A decision is "contrary to" clearly established federal law where the state court applies a rule different from that set forth by the Supreme Court or if it decides a case differently than the Supreme Court on essentially the same facts. Bell v. Cone, 535 U.S. 685, 694 (2002). A state court unreasonably applies Supreme Court law when the court has correctly identified the governing law, but unreasonably applies that law to the facts of the case. Id. The state court decision must be more than incorrect; it must be "'so lacking in justification that there was an error well understood and comprehended in existing law beyond any possibility of fair minded disagreement.'" Virginia v. LeBlanc, ___ U.S. ___, 137 S. Ct. 1726, 1728 (2017) (quoting Harrington v. Richter, 562 U.S. 86, 102 (2011)); see also Burt v. Titlow, 571 U.S. 12, 20 (2013) (providing that federal habeas relief is warranted only where the state criminal justice system has experienced an "extreme malfunction"); Schriro v. Landrigan, 550 U.S. 465, 473 (2007) (stating that objective unreasonableness is "a substantially higher threshold" than incorrectness). Even clear error will not establish an unreasonable application of Supreme Court law. LeBlanc, 137 S. Ct. at 1728 (quoting Woods v. Donald, ___ U.S. ___, 135 S. Ct. 1372, 1376 (2015) (per curiam)).
When reviewing a habeas petition, a court will presume that the factual determinations of the state court are correct. The petitioner has the burden of rebutting that presumption by clear and convincing evidence. 28 U.S.C. § 2254(e)(1); accord Cullen v. Pinholster, 563 U.S. 170, 171 (2011) (stating that the standard for evaluating state court rulings where constitutional claims have been considered on the merits and which afford state court rulings the benefit of the doubt is highly deferential and difficult for petitioner to meet). The presumption of correctness, which applies to "historical facts, that is, recitals of external events and the credibility of the witnesses narrating them[,]" will be overturned only if the material facts were not adequately developed by the state court or if the factual determination is not adequately supported by the record. Smith v. Mann, 173 F.3d 73, 76 (2d Cir. 1999) (internal quotation marks and citation omitted).
Lastly, a federal court's review under Section 2254(d)(1) is limited to the record that was before the state court that adjudicated the claim on the merits. Pinholster, 563 U.S. at 180. Because collateral review of a conviction applies a different standard than the direct appeal, an error that may have supported reversal on direct appeal will not necessarily be sufficient to grant a habeas petition. Brecht v. Abrahamson, 507 U.S. 619, 634 (1993).
III. DISCUSSION
Mr. Riley asserts three grounds for relief: (1) the trial court omitted a critical portion of his requested jury instruction on the defense of renunciation; (2) the trial court's failure to clarify the renunciation instruction misled the jury; and (3) Connecticut Appellate Court failed to follow U.S. Supreme Court precedent in deciding his appeal.

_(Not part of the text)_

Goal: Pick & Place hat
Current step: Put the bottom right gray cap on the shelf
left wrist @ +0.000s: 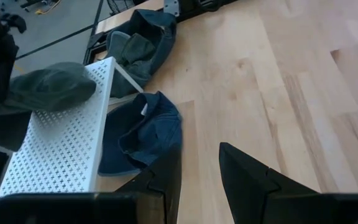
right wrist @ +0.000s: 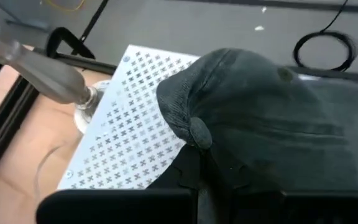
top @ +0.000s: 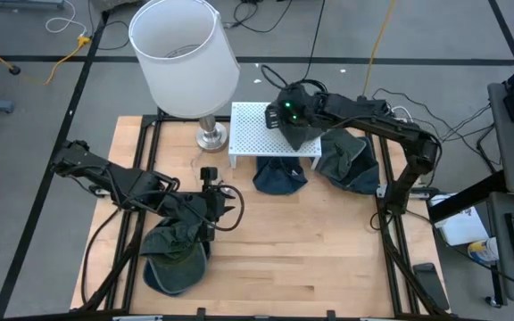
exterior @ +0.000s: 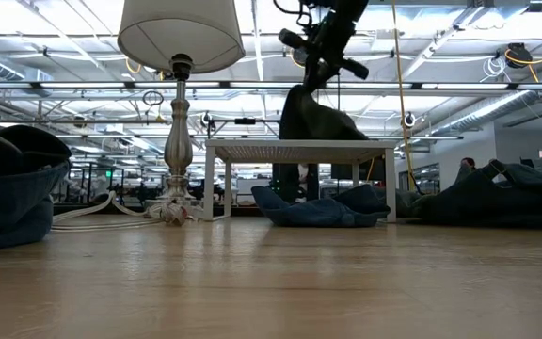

The Court disagrees and addresses each of Mr. Riley's contentions in turn.
A. Jury Instruction
First, Mr. Riley argues that the trial court omitted his requested jury instruction on the defense of renunciation, and deprived him of a constitutional right. Id. Mr. Riley relies on state court decisions that cite Washington v. Texas, 388 U.S. 14 (1967), in support of his point. See, e.g., State v. Anderson, 227 Conn. 518, 526, 631 A.2d 1149, 1153 (1993); State v. Fuller, 199 Conn. 273, 278, 506 A.2d 556, 559 (1986); State v. Corchado, 188 Conn. 653, 660, 453 A.2d 427, 431 (1982). Respondent argues that the the U.S. Supreme Court has not extended the right to present a defense to embrace a constitutional right to a jury instructions regarding a defense. The Court agrees.
Connecticut law establishing the defense of renunciation provides: "When the actor's conduct would otherwise constitute an attempt . . . it shall be a defense that he abandoned his effort to commit the crime or otherwise prevented its commission, under circumstances manifesting a complete and voluntary renunciation of his criminal purpose." Conn. Gen. Stat. § 53a-49(c).
The U.S. Supreme Court has held that criminal defendants have a constitutional right to present a defense. Crane v. Kentucky, 476 U.S. 683, 690 (1986). In Washington, the Supreme Court held that an accused person has a Sixth Amendment right to compulsory process to obtain the presence of witnesses at trial to establish his defense. 388 U.S. at 18-19.
In other cases, the Supreme Court has addressed the constitutional right to present a defense regarding the exclusion of evidence or the testimony of defense witnesses, Gilmore v. Taylor, 508 U.S. 333, 343 (1993) (listing cases). But, none of these cases involved restrictions on a defendant's ability to present an affirmative defense. Id. There, the Supreme Court rejected the argument that the right to present a defense includes the right to have the jury consider that defense after clear instruction, stating that "such an expansive reading of our cases would make a nullity of the rule . . . that instructional errors of state law generally may not form the basis for federal habeas relief." Id. at 344; see also id. at 351 (noting that Supreme Court cases do not resolve conclusively whether giving an instruction reasonably likely to prevent the jury from considering an affirmative defense violated due process) (O'Connor, J., concurring in the judgment); Morales v. Brighthaupt, No. 3:12cv206 (WWE), 2015 WL 6456540, at *4 (D. Conn. Oct. 26, 2015) (providing that the right to present a defense under Sixth or Fourteenth Amendment does not guarantee the right to have a judge instruct a jury on any defense defendant wishes to raise).
On direct appeal, Mr. Riley argued that the trial court's failure to give his requested instruction in its entirety on the defense of renunciation implicated his Sixth Amendment right to present a defense. Brief of Defendant-Appellant, Resp't's Mem. App. A, ECF No. 16-2 at 14. He argued that, without the rejected language, the jury could not determine whether the State had disproved his renunciation defense beyond a reasonable doubt. Riley, 159 Conn. App. at 477, 123 A.3d at 133.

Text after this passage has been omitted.